CAMP ETHAN ALLEN, Vt. - As the sun shined in the bright, blue sky, Soldiers from the Massachusetts Army National Guard’s Recruit Sustainment Battalion trekked up and down hills and through deep snow as part of the battalion’s annual cold weather training held here, Feb. 21, 2009
During the three-day training session in the cold air of Vermont, recruits were challenged in a variety of training areas. First, was a mile-long snowshoe march through the hills where recruits learned to properly wear, and walk, using snowshoes.

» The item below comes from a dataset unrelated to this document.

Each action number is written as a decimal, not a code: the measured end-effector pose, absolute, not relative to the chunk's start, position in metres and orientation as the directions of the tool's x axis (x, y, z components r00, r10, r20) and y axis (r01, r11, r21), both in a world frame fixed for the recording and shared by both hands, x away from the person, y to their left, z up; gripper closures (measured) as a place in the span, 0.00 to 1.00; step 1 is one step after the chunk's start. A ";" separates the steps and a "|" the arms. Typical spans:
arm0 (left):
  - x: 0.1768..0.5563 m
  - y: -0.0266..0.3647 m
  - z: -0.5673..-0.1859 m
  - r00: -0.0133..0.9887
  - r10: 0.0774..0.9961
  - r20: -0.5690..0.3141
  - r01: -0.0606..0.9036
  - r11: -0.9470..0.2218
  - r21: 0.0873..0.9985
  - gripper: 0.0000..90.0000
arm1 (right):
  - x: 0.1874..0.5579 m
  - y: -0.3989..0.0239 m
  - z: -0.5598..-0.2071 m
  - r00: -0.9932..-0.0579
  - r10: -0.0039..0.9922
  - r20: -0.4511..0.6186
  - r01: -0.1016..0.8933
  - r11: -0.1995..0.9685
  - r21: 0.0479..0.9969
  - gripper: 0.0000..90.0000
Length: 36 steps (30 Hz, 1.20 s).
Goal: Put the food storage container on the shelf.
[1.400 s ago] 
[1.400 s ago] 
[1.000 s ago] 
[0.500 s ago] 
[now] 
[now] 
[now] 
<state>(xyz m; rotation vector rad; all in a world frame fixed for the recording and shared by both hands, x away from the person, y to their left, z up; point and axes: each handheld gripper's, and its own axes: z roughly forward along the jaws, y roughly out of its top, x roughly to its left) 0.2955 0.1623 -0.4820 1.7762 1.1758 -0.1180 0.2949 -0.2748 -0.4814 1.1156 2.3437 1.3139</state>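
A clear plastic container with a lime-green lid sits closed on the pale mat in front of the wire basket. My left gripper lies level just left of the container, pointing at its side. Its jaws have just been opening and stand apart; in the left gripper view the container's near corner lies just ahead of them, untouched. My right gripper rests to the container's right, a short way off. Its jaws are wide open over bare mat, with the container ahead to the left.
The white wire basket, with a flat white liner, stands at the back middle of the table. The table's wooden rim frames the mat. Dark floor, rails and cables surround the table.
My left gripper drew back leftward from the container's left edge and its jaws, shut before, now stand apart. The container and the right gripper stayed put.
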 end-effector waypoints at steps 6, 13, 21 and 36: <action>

Next was the Engagement Skills Trainer where the Soldiers got comfortable with the M-16A2, the standard weapon issued during basic training. At the EST, they learned the essential skills of basic rifle marksmanship such as: controlling breathing, acquiring the same site picture, and trigger squeeze. The recruits shot a mock M-16 at a screen which registered the shots so the instructor could council the recruit as to where improvement was needed.
Once finished with the EST, the recruits headed uphill on snowshoes until they reached the cold weather survival training site. Here they were instructed on the basic essentials a Soldier should carry when conducting cold weather missions. Atop the hill, they learned to construct a shelter and remain warm even on the coldest of days.
“There are a lot of misconceptions about cold weather survival techniques; doing it in the mountains of Vermont gives the warriors a bit more of an adventure being away from what they are used to,” said Staff Sgt. Stephen Fiola, platoon sergeant of 1st Platoon, Bravo Company.
At the bottom of the hill was a nuclear, biological and chemical operations class where they learned how to properly wear their protective masks. This training showed the Soldiers how to put on their masks in nine seconds.
Along with the knowledge learned on cold weather survival, recruits also received training in drill and ceremonies and basic soldiering skills. Reinforcing these skills, with the help of a little corrective training, the recruits will become better prepared for their initial entry training and their military careers.
“It inherently gives all National Guard Soldiers an advantage to lead from the front off the bus at basic combat training. They know what they need to do and how to do it,” said Fiola.